▸ Work required
Every word of the listing should be reproduced without alteration.

======

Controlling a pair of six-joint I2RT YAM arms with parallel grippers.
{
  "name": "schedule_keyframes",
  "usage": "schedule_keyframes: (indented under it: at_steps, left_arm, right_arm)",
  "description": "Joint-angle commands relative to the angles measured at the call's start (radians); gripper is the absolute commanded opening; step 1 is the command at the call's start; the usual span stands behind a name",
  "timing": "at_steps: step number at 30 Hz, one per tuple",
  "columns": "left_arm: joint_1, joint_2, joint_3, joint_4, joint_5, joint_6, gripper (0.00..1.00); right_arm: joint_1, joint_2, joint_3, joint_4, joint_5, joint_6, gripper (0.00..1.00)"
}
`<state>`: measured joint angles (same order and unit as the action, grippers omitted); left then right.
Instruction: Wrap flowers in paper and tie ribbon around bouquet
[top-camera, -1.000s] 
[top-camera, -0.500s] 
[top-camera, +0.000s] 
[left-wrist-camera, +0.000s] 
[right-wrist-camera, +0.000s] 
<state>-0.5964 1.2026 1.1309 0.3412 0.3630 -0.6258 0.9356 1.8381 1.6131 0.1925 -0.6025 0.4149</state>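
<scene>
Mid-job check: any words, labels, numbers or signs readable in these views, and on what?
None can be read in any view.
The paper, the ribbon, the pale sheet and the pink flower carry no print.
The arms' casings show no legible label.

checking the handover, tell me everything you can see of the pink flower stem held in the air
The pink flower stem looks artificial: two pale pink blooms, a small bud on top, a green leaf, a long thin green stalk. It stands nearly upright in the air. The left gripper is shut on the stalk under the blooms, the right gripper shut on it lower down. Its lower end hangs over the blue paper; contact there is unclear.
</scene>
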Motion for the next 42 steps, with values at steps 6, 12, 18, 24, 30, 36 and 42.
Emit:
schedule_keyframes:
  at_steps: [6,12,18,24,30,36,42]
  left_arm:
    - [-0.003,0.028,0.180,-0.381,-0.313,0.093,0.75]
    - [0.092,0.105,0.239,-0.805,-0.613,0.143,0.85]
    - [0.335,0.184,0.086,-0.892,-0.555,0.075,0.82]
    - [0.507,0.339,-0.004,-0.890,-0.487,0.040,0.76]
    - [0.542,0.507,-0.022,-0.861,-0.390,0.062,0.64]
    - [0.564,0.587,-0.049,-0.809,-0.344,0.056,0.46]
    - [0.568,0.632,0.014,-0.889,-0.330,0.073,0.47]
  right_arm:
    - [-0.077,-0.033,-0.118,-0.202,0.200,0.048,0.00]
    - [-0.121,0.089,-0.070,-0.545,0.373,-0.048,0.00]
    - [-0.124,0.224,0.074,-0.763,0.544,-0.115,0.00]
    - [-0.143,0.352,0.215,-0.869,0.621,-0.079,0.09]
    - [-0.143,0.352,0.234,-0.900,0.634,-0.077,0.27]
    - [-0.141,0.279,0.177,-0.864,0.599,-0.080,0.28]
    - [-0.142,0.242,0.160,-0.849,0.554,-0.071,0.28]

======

▸ Reply to the exercise
Controlling a pair of six-joint I2RT YAM arms with parallel grippers.
{
  "name": "schedule_keyframes",
  "usage": "schedule_keyframes: (indented under it: at_steps, left_arm, right_arm)",
  "description": "Joint-angle commands relative to the angles measured at the call's start (radians); gripper is the absolute commanded opening; step 1 is the command at the call's start; the usual span stands behind a name",
  "timing": "at_steps: step number at 30 Hz, one per tuple",
  "columns": "left_arm: joint_1, joint_2, joint_3, joint_4, joint_5, joint_6, gripper (0.00..1.00); right_arm: joint_1, joint_2, joint_3, joint_4, joint_5, joint_6, gripper (0.00..1.00)"
}
`<state>`: measured joint angles (same order and unit as the action, grippers omitted); left then right.
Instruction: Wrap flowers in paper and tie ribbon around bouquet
[top-camera, -1.000s] 
[top-camera, -0.500s] 
[top-camera, +0.000s] 
[left-wrist-camera, +0.000s] 
[right-wrist-camera, +0.000s] 
<state>-0.5964 1.2026 1.1309 0.3412 0.3630 -0.6258 0.9356 1.8381 1.6131 0.1925 -0.6025 0.4149</state>
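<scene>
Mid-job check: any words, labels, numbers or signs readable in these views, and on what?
None can be read in any view.
The paper, the ribbon, the pale sheet and the pink flower carry no print.
The arms' casings show no legible label.

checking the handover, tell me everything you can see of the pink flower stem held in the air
The pink flower stem looks artificial: two pale pink blooms, a small bud on top, a green leaf, a long thin green stalk. It stands nearly upright in the air. The left gripper is shut on the stalk under the blooms, the right gripper shut on it lower down. Its lower end hangs over the blue paper; contact there is unclear.
</scene>
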Motion for the next 42 steps, with values at steps 6, 12, 18, 24, 30, 36 and 42.
Emit:
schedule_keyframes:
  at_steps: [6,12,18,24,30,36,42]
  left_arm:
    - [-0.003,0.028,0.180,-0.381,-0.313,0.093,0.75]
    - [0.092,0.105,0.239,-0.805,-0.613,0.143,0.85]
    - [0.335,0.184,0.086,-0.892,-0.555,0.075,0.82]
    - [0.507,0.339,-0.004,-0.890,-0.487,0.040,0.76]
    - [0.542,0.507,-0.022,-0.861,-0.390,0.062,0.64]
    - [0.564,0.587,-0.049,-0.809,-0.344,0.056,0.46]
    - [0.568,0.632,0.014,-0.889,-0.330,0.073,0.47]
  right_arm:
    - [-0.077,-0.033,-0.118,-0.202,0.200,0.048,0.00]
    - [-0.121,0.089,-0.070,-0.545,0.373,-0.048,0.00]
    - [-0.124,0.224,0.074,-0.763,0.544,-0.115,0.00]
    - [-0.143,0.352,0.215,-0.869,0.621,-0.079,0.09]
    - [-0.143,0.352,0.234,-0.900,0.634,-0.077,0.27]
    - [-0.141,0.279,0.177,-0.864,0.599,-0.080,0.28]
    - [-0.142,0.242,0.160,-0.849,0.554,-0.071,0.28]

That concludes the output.